Purposefully Nude

Purposefully Nude
by Kara Passey

I haven’t painted much lately. When I do, it’s mostly large-scale nudes of unconventionally attractive bodies. I focus on their curves and folds, finding beauty in what we have been socialized to believe are imperfections. When I started painting these pictures it was in an attempt to find value in myself: as a fat person fighting with gender and body dysmorphia, painting large-scale imaginings of my naked body was, for lack of a better word, huge.

Using my body as a subject forced me to put myself in positions that were new and scary. I had to learn to get naked in front of a camera and the person controlling it. I had to learn to look at the photos without getting overwhelmed with shame and instantly deleting them off the memory card. Painting my body taught me to accept it and even find beauty within it.

Overcoming the fear of seeing my naked body on canvas has allowed me to become more aware of the way images of the body can be misinterpreted. When I first started painting nudes, there were intense sexual undertones. This was purposefully provocative on my part, but didn’t end up delivering the context that I hoped. I became conscious of how viewers received my naked, sexualized body almost like an invitation to fetishize me. Additionally, they made reductive assumptions about my gender and sexuality. I had been trying to illustrate that my identity is complex and not determined by my body. Instead, I had reduced myself to my physical form and the sex I was having.

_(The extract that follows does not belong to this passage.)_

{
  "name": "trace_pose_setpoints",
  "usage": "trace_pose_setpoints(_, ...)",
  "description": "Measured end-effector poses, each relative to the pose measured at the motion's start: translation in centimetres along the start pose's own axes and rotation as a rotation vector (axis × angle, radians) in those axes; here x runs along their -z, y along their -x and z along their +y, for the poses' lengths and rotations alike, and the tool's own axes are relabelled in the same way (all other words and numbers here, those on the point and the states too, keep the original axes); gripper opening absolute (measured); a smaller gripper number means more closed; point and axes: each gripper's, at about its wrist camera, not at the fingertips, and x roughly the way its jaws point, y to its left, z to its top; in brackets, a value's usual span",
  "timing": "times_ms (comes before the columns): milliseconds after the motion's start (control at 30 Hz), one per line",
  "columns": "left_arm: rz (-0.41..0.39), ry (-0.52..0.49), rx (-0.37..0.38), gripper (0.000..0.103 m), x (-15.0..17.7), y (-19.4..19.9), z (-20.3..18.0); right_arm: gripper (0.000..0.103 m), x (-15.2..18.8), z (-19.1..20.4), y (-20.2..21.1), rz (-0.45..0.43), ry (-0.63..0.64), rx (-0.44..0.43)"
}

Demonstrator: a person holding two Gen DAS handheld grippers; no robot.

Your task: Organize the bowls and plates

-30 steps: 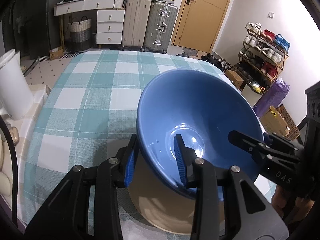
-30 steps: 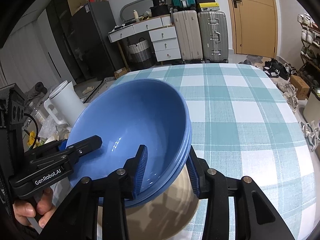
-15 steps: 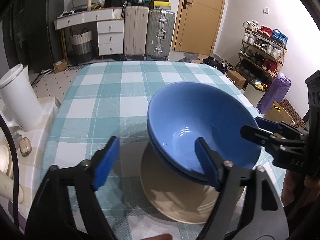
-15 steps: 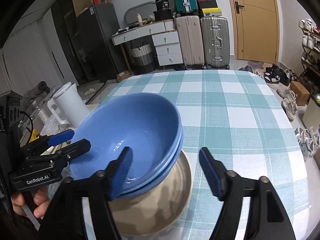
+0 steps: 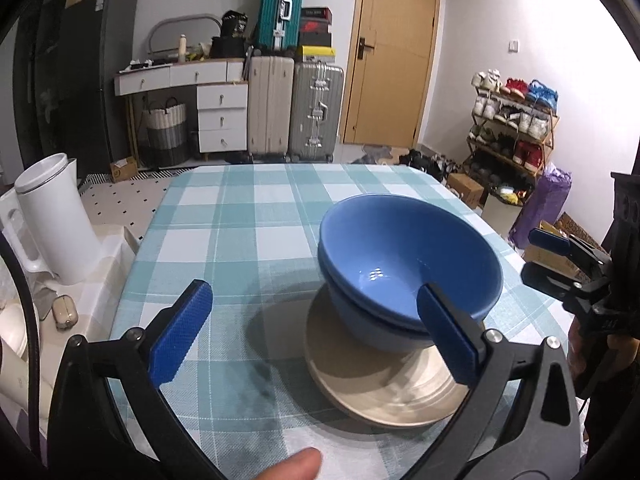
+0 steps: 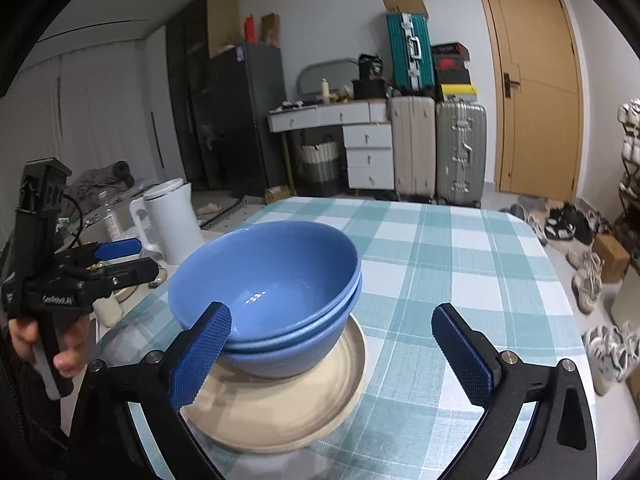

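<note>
Two blue bowls sit nested, the upper bowl (image 5: 400, 248) (image 6: 272, 264) inside the lower bowl (image 5: 360, 332) (image 6: 288, 356), on a beige plate (image 5: 360, 384) (image 6: 280, 412) on the checked table. My left gripper (image 5: 312, 288) (image 6: 136, 259) hangs back on the stack's left side, jaws opening wide, pads clear of the rim. On the stack's right side my right gripper (image 6: 330, 311) (image 5: 536, 258) is also drawn back, jaws opening, touching nothing. The bowls and plate show in the gap between each pair of fingers, but farther off.
A white kettle (image 5: 52, 216) (image 6: 172, 220) stands on a side surface left of the table (image 5: 240, 232). A small beige case (image 5: 64, 312) lies near it. A fingertip (image 5: 296, 464) shows at the bottom edge. Suitcases, drawers and a shoe rack stand beyond.
Both grippers were shut on the upper blue bowl's rim. They have let go, opened wide and pulled back. The bowl now rests nested in the lower one on the plate.
</note>
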Motion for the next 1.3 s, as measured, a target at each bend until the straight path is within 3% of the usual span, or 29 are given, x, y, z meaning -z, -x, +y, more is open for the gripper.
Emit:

When I first started making these paintings, I believed that I was being subversive of the dreaded “male gaze.” But being subversive is unsuccessful if all you are doing is replicating the acts and images that are oppressive. Am I really taking ownership of my body by laying it out provocatively, allowing the viewer to apply whatever sexual context they desire? Is my self-accepting attempt at portraying an unconventional body inclusive if I am only painting one specific experience of my one specific body? Images of female genitalia carry sexual, heteronormative connotations. Such imagery can actively exclude the experiences of trans and/or genderqueer women in the same way that canvas upon canvas depicting white flesh (the history of the nude in Western art!) excludes the experiences of people of colour.

I stepped back and reset my coordinates. My goal became to normalize the naked form in all of its diversity. I started painting bodies other than my own and was careful of how I captured them. I wanted them to be casual, present, simply existing. I wanted to paint bodies in a way that tells their own stories about their identities and experiences, in spite of the preconceptions people may have about their size, ability or presumed sexuality.

I started a new series and put out a call for models. Many people had told me that my paintings had inspired their own body love, and I wanted to provide a platform for physical self-expression and representation to the people who were posing for me. Quickly, however, I realized that certain bodies were volunteering at a faster pace than others. If I wasn’t careful, this series could quickly resemble a Dove advertisement: body acceptance for white, thin, cis-women. Many people aren’t given the space to freely exist simply as they are. They (and for most of my life I counted myself among them) are unlikely to volunteer themselves to become the subject of conversation on a canvas.

As artists, it is our responsibility to be aware of the context in which our work will be received. If I choose to depict models who are conventionally attractive according to the narrow dictates of consumer culture, my work isn’t innovative or inclusive and serves no purpose but to contribute to the societal narrative that I feel alienated by. White, thin, cis-woman bodies should not be the default standard, especially in feminist art. Yet we too often default to what we know, what we have seen, what we believe “the nude” should be.

The nude is highly charged territory. A triangular relationship exists between the artist, the model and the viewer. To disregard the biases and prejudices we bring to this relationship is nothing short of lazy.

Kara Passey is a University of Manitoba Fine Arts grad, current student of Inner City and Urban Studies at the University of Winnipeg, past Arts and Culture Editor of the Manitoban, current community activist and researcher in the North End.